Either that or we can just use another bit in the syscall number field...
-hpa
--
H. Peter Anvin, Intel Open Source Technology Center
I work for Intel. I don't speak on their behalf.
On Thu, Feb 16, 2012 at 4:06 PM, H. Peter Anvin <[email protected]> wrote:
> On 02/16/2012 01:51 PM, Will Drewry wrote:
>>>
>>> Put the bloody bit in there and let the pattern program make that decision.
>>
>> Easy enough to add a bit for the mode: 32-bit or 64-bit. ?It seemed
>> like a waste of cycles for every 32-bit program or every 64-bit
>> program to check to see that its calling convention hadn't changed,
>> but it does take away a valid decision the pattern program should be
>> making.
>>
>> I'll add a flag for 32bit/64bit while cleaning up seccomp_data. I
>> think that will properly encapsulate the is_compat_task() behavior in
>> a way that is stable for compat and non-compat tasks to use. ?If
>> there's a more obvious way, I'm all ears.
>>
>
> is_compat_task() is not going to be the right thing for x86 going
> forward, as we're introducing the x32 ABI (which uses the normal x86-64
> entry point, but with different eax numbers, and bit 30 set.)
>
> The actual state is the TS_COMPAT flag in the thread_info structure,
> which currently matches is_compat_task(), but perhaps we should add a
> new helper function syscall_namespace() or something like that...

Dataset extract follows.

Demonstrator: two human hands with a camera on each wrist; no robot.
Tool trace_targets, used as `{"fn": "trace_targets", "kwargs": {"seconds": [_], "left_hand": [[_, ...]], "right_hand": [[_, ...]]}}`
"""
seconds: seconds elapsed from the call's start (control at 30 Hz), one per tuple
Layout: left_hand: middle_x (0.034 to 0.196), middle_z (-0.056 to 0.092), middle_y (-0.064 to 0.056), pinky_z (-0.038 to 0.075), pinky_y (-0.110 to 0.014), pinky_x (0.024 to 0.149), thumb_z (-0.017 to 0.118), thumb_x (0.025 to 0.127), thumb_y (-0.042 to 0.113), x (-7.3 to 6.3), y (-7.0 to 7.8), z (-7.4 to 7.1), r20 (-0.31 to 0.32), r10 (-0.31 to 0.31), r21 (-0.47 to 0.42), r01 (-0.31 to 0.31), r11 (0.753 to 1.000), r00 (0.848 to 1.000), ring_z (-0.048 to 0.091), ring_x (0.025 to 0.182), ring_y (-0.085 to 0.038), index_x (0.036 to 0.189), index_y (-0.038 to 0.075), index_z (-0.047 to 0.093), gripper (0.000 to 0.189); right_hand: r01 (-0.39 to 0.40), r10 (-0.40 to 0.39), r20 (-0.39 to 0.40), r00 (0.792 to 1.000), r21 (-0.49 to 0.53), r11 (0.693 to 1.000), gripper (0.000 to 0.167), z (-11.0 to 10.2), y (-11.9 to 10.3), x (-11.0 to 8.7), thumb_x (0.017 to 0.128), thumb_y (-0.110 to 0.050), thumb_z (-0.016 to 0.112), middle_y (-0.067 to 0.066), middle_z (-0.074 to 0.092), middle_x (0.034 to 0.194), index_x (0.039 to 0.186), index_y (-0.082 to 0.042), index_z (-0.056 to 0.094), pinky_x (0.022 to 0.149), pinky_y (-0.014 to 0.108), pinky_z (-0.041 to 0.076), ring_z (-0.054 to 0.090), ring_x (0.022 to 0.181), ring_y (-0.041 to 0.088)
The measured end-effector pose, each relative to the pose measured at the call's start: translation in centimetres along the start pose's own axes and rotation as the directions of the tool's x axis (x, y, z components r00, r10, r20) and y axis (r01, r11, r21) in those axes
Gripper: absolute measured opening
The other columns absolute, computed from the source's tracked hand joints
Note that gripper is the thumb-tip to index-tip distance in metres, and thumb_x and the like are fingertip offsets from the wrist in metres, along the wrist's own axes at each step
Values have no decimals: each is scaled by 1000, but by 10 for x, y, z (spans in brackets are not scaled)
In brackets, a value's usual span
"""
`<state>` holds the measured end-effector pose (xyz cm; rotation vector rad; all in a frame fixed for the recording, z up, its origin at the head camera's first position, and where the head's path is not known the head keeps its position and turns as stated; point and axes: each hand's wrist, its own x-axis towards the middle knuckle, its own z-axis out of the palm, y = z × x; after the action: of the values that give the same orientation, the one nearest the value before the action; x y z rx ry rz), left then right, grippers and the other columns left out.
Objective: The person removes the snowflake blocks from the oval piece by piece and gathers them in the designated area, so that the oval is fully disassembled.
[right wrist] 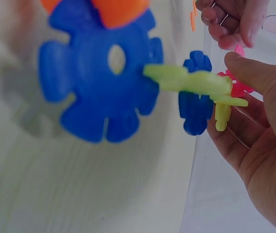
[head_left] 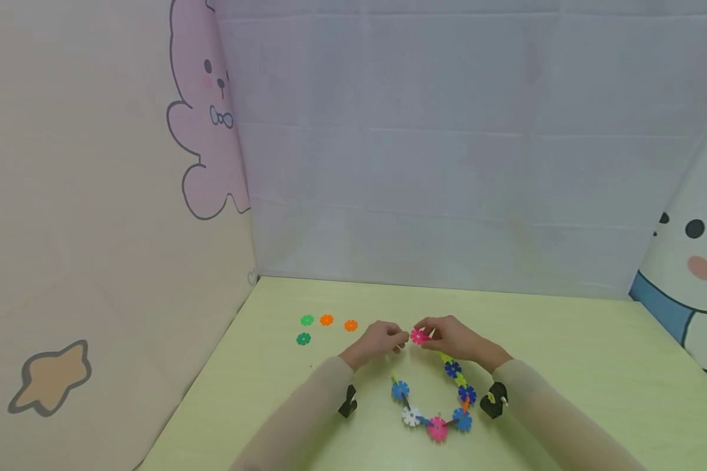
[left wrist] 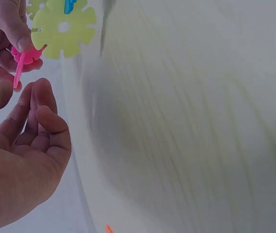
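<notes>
My right hand point(head_left: 453, 338) pinches pink snowflake discs point(head_left: 417, 336) at the upper end of a chain of slotted plastic discs; in the right wrist view the pink pieces point(right wrist: 242, 87) join yellow ones. One pink disc stands edge-on, pointing at my left hand point(head_left: 380, 341). That hand is beside it with fingers loosely bent and nothing visible between them, as the left wrist view shows. The chain curves down past a dark blue disc point(head_left: 467, 394), a lower pink disc point(head_left: 438, 429) and a white disc point(head_left: 411, 417) to a light blue disc point(head_left: 400, 390) with a yellow piece.
Loose discs lie on the pale table point(head_left: 565, 366) left of my hands: a light green disc point(head_left: 307, 320), a dark green disc point(head_left: 303, 339) and two orange discs, one of them the nearer orange disc point(head_left: 351, 325). A white cloth wall point(head_left: 448, 163) stands behind.
</notes>
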<state>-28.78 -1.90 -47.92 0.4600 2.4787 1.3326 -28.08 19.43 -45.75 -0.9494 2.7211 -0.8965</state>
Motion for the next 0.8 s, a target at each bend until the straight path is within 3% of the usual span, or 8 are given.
{"fn": "trace_targets", "kwargs": {"seconds": [0.13,0.5,0.8], "left_hand": [[82,66,1,49,-30,67,57,94,28,5,0,5,26,6,-60,-4,998,1000,63,74,-14,94,5,67,25],[80,66,0,49,-28,66,58,94,21,5,8,9,22,-11,-123,14,992,1000,63,72,-13,92,4,68,19],[78,65,1,48,-27,68,61,91,17,4,7,6,-22,-45,-129,42,991,999,62,71,-12,93,5,67,14]], "right_hand": [[7,-7,1,1000,-1,1000,30,0,-3,0,89,-14,67,-4,63,93,117,-11,61,66,24,50,58,79,11],[17,-17,-1,1000,1,1000,29,0,-4,-2,88,-15,67,-3,63,93,116,-10,61,66,26,50,59,80,11],[-57,57,18,998,-8,998,35,-1,4,-5,83,-17,73,-3,62,101,116,-11,60,74,32,52,58,91,17]]}}
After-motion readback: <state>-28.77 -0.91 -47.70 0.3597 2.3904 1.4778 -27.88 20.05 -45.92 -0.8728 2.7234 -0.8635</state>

Without the addition of x32, it is still the intersection of
is_compat_task()/TS_COMPAT and CONFIG_64BIT for all arches to
determine if the call is 32-bit or 64-bit, but this will add another
wrinkle. Would it make sense to assume that system call namespaces
may be ever expanding and offer up an unsigned integer value?
struct seccomp_data {
int nr;
u32 namespace;
u64 instruction_pointer;
u64 args[6];
}
Then syscall_namespace(current, regs) returns
* 0 - SYSCALL_NS_32 (for existing 32 and config_compat)
* 1 - SYSCALL_NS_64 (for existing 64 bit)
* 2 - SYSCALL_NS_X32 (everything after 2 is arch specific)
* ..
This patch series is pegged to x86 right now, so it's not a big deal
to add a simple syscall_namespace to asm/syscall.h. Of course, the
code is always the easy part. Even easier would be to only assign 0
and 1 in the seccomp_data for 32-bit or 64-bit, then leave the rest of
the u32 untouched until x32 stabilizes and the TS_COMPAT interactions
are sorted.
The other option, of course, is to hide it from the users and peg to
is_compat_task and later to however x32 is exposed, but that might
just be me trying to avoid adding more dependencies to this patch
series :)
> Either that or we can just use another bit in the syscall number field...
That would simplify the case here. The seccomp_data bit would say the
call is 64-bit and then the syscall number with the extra bit would
say that it is x32 and wouldn't collide with the existing 64-bit
numbering, and the filter program author wouldn't make a filter
program that allows a call that it shouldn't.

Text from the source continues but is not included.